— Task to complete —
Start at the line with "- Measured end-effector" in the records below, stop at the line with "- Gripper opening", and return every line in that span exactly, the two end lines included.

Records shown Block Start

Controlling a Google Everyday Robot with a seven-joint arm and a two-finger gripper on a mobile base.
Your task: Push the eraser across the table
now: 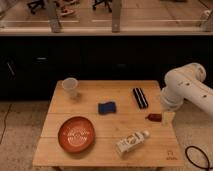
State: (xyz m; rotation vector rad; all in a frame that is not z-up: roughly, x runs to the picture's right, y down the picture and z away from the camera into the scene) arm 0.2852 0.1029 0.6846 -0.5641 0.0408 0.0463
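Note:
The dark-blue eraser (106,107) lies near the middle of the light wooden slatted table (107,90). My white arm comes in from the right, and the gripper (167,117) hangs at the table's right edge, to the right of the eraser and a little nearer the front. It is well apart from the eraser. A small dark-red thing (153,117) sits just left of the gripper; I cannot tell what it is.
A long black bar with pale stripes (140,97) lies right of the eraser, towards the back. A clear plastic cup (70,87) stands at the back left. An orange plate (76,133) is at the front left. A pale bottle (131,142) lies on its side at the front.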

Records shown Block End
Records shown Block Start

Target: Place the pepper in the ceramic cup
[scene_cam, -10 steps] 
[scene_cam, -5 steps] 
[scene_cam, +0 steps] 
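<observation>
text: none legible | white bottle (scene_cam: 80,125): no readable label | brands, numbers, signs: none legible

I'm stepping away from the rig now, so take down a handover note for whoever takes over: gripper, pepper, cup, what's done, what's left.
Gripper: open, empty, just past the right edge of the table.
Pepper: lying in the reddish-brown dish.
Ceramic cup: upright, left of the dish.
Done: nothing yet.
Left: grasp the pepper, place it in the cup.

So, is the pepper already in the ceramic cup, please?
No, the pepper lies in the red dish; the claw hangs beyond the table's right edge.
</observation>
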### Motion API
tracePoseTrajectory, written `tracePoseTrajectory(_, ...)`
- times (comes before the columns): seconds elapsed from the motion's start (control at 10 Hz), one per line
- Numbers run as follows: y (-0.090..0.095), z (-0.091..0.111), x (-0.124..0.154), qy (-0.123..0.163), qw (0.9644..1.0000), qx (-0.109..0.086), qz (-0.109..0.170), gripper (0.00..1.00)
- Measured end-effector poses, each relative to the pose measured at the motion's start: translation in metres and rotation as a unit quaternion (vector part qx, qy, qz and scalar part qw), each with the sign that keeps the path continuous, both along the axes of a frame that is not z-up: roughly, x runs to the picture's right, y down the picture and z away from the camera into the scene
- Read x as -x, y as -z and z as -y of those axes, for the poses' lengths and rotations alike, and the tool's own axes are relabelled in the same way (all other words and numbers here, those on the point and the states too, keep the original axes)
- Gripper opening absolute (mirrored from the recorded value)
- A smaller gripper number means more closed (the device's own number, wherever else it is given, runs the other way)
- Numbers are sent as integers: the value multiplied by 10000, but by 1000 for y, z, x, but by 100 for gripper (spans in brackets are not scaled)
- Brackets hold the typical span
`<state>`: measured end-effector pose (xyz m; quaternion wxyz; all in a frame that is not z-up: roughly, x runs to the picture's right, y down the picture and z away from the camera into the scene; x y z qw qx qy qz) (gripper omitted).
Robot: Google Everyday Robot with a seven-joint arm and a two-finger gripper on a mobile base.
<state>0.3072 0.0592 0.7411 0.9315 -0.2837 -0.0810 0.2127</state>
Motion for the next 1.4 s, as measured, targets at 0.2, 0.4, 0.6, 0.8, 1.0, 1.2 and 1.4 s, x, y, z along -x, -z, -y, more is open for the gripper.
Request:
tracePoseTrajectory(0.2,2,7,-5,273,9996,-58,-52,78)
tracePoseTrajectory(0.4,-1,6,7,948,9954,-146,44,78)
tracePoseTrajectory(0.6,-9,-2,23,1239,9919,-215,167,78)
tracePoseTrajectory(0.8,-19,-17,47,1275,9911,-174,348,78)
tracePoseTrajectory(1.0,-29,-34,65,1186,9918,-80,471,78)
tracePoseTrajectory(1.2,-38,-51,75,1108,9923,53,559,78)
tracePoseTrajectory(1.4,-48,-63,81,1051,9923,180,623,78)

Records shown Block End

— Written solution —
- Measured end-effector poses, each relative to the pose measured at the motion's start: translation in metres and rotation as a unit quaternion (vector part qx, qy, qz and scalar part qw), each with the sign that keeps the path continuous, both along the axes of a frame that is not z-up: roughly, x runs to the picture's right, y down the picture and z away from the camera into the scene
- Read x as -x, y as -z and z as -y of those axes, for the poses' lengths and rotations alike, and the tool's own axes are relabelled in the same way (all other words and numbers here, those on the point and the states too, keep the original axes)
- Gripper opening absolute (mirrored from the recorded value)

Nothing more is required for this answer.